De la physique au théâtre (Le Monde)

Par sur le site du MONDE (à lire sur lemonde.fr)

Publié le 28 avril 2019  – Mis à jour le 30 avril 2019 à 11h47

Elisabeth Bouchaud, de la physique au théâtre

Cette spécialiste de la physique des matériaux, également passionnée de littérature, met la science sous les feux de la rampe. Elle a repris plusieurs théâtres.

 

Au Théâtre de la Reine Blanche, niché dans un passage derrière la gare du Nord, à Paris, il y a, comme dans tous les théâtres, un côté cour et un côté jardin. On y trouve aussi un côté grenier. C’est là-haut, sous les toits, dans le bureau de la maîtresse des lieux, que beaucoup se joue. Yeux de braise, chevelure brune indomptée, teint méditerranéen, Elisabeth Bouchaud a tout pour faire une Carmen plus vraie que nature.

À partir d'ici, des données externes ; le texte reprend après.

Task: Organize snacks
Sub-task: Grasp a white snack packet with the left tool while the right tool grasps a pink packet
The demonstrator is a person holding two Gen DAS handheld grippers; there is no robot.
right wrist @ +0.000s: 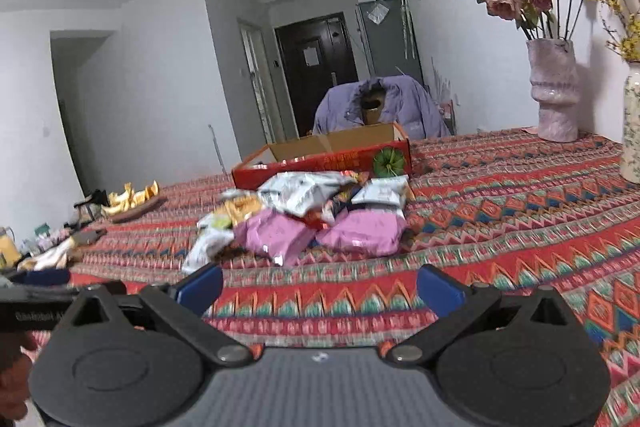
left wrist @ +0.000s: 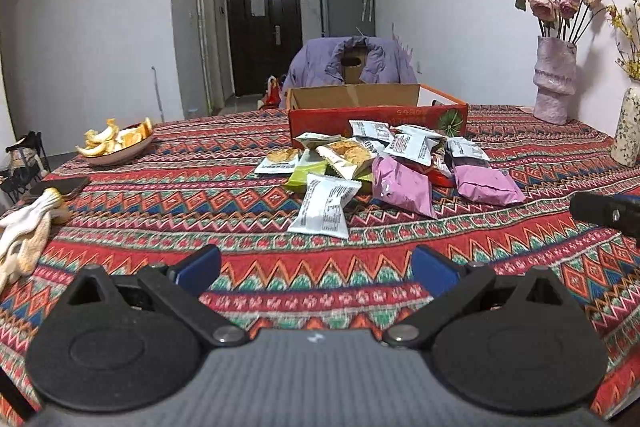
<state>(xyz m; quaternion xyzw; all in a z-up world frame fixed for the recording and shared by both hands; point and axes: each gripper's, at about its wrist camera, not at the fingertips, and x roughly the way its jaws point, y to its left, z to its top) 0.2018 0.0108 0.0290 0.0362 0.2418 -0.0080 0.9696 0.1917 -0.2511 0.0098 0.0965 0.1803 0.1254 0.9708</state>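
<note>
Both views face snack pile [left wrist: 376, 163], low

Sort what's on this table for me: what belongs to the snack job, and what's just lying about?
Job:
pile of white, green and pink foil snack packets
open red cardboard box behind the pile
left gripper, open
right gripper, open

Lying about:
shallow dish of orange peel
white work gloves
pink ceramic vase of dried roses
</note>
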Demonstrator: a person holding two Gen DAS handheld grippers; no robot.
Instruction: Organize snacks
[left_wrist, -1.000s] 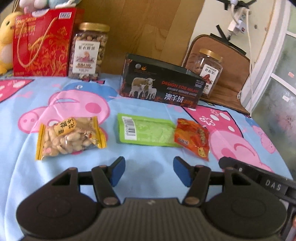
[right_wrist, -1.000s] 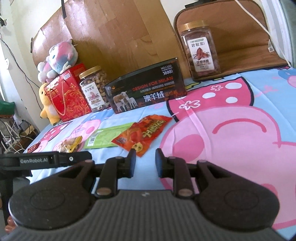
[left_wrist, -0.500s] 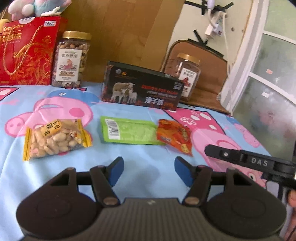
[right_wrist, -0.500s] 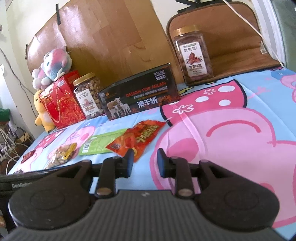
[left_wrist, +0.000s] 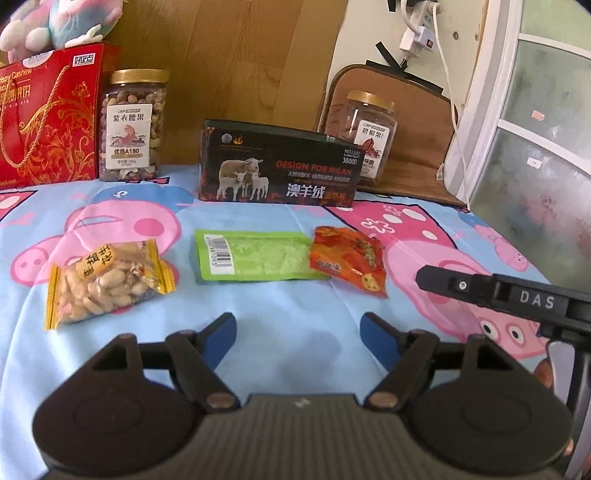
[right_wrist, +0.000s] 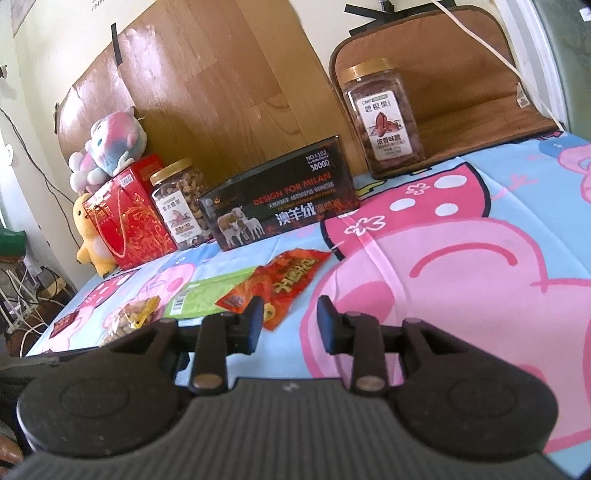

Mais, il y a quelques semaines encore, c’est une tout autre héroïne qu’elle incarnait sur les planches de la Reine Blanche : Marie Curie, dans Le Paradoxe des jumeaux, pièce coécrite avec Jean-Louis Bauer. L’action se passe en 1911, quelques années après la mort accidentelle de Pierre Curie. La chercheuse reçoit son second prix Nobel alors qu’elle est au cœur d’un scandale en raison de sa liaison avec le physicien Paul Langevin, homme ­marié et père de famille. La presse d’extrême droite traîne dans la boue cette étrangère, cette Polonaise briseuse de ménage. « Nous avons voulu montrer Marie Curie comme une vraie femme, amoureuse, capable de se mettre en colère, loin de l’image classique de la dame en noir qui fait la tête sur les photos », explique Elisabeth Bouchaud.

« Dingue de maths »

Personne, sans doute, ne pouvait mieux comprendre Marie Curie qu’Elisabeth Bouchaud. Elle-même immigrée – elle est née en 1961 en Tunisie, qu’elle a quittée à 3 ans et demi –, elle-même mariée à un chercheur, Jean-Philippe Bouchaud, qu’elle a rencontré sur les bancs de la classe préparatoire – et épousé deux fois ! –, et, surtout, elle-même physicienne. Le parcours de cette « dingue de maths depuis le collège » est tout tracé. C’est celui d’une centralienne qui, sous l’influence de son futur mari, se tourne vers la recherche et fait une thèse au Commissariat à l’énergie atomique et aux énergies alternatives (CEA).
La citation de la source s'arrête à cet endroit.